__Your assignment__
Can you pull out each line of the data below that includes the word "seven"?

__Dataset extract__
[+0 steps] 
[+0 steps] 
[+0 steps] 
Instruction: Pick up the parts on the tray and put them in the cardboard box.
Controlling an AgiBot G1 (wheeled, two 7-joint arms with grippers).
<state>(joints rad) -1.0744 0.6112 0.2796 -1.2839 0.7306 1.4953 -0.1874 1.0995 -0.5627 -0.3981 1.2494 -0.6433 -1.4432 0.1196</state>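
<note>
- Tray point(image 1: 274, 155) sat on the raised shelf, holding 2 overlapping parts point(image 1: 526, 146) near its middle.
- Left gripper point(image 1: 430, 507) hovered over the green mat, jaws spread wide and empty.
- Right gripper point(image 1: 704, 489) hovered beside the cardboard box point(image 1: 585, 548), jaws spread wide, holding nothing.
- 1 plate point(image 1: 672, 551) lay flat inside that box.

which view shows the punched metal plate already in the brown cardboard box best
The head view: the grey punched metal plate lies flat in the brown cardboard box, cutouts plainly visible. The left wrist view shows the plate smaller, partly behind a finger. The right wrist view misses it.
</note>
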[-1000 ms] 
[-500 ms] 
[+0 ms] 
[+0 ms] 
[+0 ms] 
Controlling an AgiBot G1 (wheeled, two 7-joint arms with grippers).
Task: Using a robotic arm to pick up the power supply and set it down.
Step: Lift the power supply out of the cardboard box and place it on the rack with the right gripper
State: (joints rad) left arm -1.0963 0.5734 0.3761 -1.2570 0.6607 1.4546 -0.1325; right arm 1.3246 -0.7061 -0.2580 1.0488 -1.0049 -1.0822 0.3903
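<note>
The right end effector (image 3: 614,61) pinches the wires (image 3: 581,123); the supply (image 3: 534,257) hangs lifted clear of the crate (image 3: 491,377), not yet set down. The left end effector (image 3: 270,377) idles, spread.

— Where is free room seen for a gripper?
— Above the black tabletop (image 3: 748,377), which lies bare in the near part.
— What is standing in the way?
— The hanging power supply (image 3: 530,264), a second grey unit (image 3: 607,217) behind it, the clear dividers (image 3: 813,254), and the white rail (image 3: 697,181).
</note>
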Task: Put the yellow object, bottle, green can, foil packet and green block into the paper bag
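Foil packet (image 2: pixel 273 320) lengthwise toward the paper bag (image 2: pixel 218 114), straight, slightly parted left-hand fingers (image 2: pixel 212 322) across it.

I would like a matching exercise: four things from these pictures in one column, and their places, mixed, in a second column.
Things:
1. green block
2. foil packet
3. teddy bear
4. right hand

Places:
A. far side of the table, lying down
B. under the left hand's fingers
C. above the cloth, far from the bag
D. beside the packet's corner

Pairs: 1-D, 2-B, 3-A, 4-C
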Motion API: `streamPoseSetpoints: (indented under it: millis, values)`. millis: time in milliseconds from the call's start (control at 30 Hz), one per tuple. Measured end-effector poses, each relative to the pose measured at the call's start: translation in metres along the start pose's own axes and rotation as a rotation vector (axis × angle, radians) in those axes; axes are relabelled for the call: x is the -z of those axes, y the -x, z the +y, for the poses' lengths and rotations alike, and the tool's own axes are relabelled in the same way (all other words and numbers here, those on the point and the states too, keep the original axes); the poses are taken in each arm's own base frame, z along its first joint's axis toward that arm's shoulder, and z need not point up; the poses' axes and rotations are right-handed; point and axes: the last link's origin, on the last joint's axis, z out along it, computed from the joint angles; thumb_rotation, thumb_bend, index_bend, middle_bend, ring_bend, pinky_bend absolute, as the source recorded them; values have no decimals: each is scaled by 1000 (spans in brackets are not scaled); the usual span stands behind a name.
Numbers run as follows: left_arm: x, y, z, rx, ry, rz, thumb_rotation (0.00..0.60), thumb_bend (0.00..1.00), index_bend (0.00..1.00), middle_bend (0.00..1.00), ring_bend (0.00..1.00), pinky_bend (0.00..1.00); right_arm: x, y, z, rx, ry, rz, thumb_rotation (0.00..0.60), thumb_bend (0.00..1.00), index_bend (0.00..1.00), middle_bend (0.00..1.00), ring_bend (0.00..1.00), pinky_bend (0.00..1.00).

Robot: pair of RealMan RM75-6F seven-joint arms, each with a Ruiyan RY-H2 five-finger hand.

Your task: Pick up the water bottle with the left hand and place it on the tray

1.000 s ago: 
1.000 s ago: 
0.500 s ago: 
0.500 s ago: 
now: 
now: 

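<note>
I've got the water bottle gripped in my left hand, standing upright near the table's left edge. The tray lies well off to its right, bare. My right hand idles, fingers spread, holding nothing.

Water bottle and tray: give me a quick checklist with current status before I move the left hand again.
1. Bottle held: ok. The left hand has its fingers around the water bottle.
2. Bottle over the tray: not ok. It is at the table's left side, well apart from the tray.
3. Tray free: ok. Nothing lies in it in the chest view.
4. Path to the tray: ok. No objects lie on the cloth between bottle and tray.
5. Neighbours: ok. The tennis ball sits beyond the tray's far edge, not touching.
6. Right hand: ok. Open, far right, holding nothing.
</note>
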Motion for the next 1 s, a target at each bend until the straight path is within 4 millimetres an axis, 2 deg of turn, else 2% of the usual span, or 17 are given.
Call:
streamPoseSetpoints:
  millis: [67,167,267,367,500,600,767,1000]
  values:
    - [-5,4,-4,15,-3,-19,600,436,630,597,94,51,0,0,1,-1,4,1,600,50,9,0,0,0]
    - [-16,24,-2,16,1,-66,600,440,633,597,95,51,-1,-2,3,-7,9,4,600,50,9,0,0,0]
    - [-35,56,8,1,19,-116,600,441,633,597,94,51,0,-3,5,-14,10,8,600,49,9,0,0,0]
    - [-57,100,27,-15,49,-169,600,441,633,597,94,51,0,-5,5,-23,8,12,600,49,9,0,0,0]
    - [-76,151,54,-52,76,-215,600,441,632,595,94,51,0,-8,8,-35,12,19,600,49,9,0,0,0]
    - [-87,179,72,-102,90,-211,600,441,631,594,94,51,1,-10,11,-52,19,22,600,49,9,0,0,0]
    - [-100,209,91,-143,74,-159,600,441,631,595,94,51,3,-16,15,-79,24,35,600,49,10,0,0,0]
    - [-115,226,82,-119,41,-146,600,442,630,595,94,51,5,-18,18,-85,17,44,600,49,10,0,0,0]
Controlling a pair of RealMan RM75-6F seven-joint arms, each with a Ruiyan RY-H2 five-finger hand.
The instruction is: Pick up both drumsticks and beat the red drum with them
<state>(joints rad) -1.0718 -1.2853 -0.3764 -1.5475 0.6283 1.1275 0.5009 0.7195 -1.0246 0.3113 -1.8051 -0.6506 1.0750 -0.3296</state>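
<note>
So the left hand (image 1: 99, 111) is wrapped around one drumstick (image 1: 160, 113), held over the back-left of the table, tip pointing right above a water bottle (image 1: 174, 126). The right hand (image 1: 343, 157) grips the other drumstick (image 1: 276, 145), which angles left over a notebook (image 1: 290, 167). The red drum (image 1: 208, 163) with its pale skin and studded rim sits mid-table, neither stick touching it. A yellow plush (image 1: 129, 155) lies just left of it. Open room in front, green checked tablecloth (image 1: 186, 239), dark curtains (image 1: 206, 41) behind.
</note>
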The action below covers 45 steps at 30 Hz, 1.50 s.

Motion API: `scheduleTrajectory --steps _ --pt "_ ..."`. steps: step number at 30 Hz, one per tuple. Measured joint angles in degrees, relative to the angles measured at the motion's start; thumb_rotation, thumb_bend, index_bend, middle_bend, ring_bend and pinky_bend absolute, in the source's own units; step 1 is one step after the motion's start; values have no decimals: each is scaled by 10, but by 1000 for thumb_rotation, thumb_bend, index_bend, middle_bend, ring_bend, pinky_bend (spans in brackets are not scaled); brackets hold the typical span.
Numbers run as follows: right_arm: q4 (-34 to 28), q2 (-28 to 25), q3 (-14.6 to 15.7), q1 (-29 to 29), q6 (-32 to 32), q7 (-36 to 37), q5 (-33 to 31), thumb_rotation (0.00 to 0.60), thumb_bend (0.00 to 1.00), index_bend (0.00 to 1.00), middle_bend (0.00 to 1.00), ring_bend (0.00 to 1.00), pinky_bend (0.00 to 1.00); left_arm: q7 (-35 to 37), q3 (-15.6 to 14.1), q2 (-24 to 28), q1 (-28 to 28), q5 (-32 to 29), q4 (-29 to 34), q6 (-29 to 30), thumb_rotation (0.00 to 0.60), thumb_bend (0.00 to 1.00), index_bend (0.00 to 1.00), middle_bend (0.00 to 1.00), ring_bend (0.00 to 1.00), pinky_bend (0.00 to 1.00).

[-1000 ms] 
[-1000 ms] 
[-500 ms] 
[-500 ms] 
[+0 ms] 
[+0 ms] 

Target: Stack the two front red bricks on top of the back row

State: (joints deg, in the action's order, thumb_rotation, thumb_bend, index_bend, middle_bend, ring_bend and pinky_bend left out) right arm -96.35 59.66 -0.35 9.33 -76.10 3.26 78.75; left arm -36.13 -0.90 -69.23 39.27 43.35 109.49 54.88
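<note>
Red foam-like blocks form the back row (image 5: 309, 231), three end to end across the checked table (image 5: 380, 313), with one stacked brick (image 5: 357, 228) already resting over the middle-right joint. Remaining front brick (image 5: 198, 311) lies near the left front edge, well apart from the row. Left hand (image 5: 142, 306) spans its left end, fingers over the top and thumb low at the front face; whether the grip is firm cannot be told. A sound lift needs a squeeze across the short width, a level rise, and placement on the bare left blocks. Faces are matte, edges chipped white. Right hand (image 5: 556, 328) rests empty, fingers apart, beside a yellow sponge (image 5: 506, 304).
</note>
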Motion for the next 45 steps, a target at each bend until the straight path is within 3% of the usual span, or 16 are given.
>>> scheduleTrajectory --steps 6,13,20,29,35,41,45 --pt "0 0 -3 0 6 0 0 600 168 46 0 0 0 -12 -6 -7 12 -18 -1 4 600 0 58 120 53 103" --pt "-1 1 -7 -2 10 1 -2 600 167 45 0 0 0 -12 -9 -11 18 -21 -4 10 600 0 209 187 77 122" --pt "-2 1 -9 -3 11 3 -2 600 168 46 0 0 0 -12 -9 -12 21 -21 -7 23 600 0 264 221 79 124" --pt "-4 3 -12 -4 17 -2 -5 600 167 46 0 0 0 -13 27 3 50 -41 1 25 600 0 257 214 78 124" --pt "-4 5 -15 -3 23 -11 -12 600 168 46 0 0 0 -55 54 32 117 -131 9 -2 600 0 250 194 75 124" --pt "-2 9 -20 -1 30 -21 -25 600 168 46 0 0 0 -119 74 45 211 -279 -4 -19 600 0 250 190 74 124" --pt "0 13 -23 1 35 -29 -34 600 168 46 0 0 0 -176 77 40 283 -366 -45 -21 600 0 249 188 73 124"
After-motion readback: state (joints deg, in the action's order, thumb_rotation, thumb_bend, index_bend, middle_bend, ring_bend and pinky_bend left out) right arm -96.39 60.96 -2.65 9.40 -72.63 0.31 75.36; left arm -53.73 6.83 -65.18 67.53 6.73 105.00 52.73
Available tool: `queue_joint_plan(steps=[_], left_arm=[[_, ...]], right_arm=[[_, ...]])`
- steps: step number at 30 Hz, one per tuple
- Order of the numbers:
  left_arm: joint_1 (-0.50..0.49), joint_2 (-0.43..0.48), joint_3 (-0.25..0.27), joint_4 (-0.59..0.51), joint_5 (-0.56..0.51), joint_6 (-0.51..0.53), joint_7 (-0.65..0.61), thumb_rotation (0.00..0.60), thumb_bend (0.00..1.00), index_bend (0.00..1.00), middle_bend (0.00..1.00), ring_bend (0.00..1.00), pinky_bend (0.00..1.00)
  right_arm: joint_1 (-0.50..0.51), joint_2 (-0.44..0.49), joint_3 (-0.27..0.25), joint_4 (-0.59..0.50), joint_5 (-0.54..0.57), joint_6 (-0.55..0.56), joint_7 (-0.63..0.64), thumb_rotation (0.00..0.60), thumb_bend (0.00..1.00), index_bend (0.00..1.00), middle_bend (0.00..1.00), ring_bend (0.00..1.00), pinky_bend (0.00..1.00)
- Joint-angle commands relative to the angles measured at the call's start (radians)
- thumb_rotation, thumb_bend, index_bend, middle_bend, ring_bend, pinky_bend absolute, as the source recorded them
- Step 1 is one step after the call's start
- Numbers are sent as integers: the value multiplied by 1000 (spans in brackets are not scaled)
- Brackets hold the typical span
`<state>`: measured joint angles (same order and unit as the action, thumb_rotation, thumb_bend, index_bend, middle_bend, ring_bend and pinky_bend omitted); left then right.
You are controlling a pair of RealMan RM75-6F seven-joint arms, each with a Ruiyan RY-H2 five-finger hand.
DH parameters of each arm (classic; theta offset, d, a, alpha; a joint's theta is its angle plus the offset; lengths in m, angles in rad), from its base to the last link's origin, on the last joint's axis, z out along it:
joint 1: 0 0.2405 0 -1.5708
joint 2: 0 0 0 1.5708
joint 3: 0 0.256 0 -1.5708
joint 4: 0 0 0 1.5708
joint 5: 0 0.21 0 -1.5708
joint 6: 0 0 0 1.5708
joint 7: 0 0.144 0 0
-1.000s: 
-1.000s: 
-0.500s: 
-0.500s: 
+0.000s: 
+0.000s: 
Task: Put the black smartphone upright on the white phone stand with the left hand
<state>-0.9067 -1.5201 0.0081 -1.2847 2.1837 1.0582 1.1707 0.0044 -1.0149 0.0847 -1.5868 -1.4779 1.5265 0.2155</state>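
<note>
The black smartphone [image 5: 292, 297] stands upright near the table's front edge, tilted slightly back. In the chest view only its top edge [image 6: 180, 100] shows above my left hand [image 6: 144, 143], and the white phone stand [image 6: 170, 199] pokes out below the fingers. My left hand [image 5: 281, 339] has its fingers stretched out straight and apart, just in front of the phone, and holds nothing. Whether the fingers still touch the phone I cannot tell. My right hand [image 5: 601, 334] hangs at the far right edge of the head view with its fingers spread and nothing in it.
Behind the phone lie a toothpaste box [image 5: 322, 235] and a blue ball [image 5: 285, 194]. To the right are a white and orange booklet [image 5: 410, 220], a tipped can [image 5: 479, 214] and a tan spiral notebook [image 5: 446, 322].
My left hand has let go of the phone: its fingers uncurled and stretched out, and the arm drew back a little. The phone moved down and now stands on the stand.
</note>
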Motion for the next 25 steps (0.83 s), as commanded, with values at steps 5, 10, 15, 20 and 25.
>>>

__Solution for this problem__
Robot: pair of RealMan RM75-6F seven-joint arms, each with a Ruiyan RY-H2 five-finger hand.
Controlling a pair of RealMan RM75-6F seven-joint arms, each with a Ruiyan RY-H2 five-finger hand.
You are controlling a pair of RealMan RM75-6F seven-joint arms, each with a Ruiyan RY-H2 five-finger hand.

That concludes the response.